Long answer, depends on what you want to do.

Most digital inputs work on a voltage/current levels to different signal with a gap between them to prevent dither.  I'll use the M91-2-T38 sourcing inputs as an example.  From 0-5 volts the input is recognized as 0 (Off).  From 17-28.8 volts the input is recognized as 1 (On).  Between those numbers your input is floating and you can get unexpected, random results. 

What this means is if you're analog sensor range is a close match the two point ranges is you can "fake" a digital input using an analog sensor.  However, you want to create logic to prevent rapid state changes when you approach the 5v or 17v values.  If there is a lot of noise you could have very high frequency state changes that could cause some nasty problems, such as running a relay faster than it's switching limits.

However, if you want to read the analog input in and use the analog value, the answer is no.  You get can only get On or Off

 

I apologize if the answer feels a bit disjointed.  I'm still caffeinating this morning.

 

*edit*

More proof of lack of caffeine. I may have read your question wrong.

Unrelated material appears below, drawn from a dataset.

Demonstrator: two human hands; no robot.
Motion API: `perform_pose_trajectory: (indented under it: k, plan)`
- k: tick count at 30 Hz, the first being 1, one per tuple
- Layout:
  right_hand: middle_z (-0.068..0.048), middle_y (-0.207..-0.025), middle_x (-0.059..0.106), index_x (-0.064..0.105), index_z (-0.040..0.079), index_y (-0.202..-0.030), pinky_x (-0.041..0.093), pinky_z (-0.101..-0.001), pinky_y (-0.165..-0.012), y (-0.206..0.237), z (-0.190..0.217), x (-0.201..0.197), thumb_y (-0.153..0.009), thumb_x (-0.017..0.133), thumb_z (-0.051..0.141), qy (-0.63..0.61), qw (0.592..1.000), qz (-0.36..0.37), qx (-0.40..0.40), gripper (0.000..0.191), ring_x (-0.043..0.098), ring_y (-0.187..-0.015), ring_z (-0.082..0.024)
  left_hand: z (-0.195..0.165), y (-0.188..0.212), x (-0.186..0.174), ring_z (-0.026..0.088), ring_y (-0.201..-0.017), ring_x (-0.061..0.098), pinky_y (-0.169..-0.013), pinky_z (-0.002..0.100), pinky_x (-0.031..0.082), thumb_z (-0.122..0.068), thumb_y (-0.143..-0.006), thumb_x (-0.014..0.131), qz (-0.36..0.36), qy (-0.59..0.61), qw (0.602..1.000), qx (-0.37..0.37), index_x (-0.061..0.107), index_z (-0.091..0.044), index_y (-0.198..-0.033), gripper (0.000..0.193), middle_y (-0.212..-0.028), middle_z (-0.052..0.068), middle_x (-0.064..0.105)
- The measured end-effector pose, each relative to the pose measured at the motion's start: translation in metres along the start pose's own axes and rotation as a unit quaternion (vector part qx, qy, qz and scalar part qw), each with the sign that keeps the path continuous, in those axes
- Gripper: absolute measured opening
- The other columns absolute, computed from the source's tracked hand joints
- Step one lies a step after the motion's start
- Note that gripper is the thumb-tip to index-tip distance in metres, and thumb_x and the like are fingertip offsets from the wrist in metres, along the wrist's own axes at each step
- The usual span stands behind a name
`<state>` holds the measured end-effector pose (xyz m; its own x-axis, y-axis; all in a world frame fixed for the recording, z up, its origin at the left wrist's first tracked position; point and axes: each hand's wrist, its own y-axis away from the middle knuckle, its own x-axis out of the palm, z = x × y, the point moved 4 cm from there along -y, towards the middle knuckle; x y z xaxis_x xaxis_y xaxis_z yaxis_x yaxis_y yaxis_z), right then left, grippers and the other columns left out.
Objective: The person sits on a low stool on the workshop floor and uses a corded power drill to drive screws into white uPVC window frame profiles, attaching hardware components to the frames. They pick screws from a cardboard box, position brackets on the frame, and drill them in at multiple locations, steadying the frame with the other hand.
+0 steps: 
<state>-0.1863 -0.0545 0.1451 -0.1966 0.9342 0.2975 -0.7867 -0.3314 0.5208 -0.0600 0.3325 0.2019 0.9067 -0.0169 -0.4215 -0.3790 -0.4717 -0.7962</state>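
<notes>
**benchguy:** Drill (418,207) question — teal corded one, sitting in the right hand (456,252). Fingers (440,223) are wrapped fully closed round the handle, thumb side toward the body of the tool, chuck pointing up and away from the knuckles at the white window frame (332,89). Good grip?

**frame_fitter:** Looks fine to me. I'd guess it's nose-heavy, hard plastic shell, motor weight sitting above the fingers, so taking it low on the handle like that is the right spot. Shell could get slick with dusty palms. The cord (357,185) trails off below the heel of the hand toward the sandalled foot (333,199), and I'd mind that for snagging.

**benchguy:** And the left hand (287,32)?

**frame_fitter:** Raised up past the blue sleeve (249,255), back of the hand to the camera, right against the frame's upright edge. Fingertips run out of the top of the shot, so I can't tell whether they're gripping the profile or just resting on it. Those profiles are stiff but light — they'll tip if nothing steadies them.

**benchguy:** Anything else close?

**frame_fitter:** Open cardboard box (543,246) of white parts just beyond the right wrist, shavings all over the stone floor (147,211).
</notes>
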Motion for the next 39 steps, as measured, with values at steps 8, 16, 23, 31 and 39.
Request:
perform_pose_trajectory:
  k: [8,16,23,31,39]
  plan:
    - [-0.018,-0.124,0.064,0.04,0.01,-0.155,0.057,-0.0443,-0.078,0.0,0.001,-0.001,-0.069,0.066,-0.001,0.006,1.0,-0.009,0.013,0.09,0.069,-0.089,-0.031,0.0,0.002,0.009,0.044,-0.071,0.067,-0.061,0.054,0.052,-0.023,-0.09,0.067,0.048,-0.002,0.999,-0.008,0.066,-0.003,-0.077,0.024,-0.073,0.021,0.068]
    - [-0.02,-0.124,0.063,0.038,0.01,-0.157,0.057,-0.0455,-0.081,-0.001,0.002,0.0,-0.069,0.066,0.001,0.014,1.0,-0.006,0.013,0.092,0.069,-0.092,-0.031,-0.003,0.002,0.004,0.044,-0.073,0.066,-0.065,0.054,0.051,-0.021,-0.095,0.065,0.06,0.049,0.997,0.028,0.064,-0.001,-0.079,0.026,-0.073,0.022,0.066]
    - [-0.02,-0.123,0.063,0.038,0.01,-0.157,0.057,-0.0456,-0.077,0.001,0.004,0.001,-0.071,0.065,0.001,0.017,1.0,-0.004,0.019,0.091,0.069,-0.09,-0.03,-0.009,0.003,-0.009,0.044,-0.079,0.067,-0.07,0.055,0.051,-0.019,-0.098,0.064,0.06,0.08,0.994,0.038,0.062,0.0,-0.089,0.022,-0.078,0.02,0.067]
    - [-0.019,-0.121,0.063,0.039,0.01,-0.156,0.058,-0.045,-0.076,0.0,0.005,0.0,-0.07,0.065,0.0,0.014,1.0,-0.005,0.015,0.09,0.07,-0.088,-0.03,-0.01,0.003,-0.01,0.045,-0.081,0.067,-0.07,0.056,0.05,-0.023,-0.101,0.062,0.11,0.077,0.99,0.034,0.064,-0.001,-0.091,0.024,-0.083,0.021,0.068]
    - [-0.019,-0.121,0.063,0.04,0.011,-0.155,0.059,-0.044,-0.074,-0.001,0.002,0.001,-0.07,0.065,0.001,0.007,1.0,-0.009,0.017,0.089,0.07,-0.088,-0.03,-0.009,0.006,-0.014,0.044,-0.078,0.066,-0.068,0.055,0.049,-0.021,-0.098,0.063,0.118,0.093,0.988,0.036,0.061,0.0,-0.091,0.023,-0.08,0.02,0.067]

If you want to use an analog in as digital in, you would create logic (assuming analog signal), to turn on above a certain level, off below a certain level.  From there you would want to add some de-bounce logic to prevent noise from the analog input affecting your state. 

You can also connect a digital input switch to the analog input as long as the voltage range is safe.  You'll still need the above code to turn your state on and off though.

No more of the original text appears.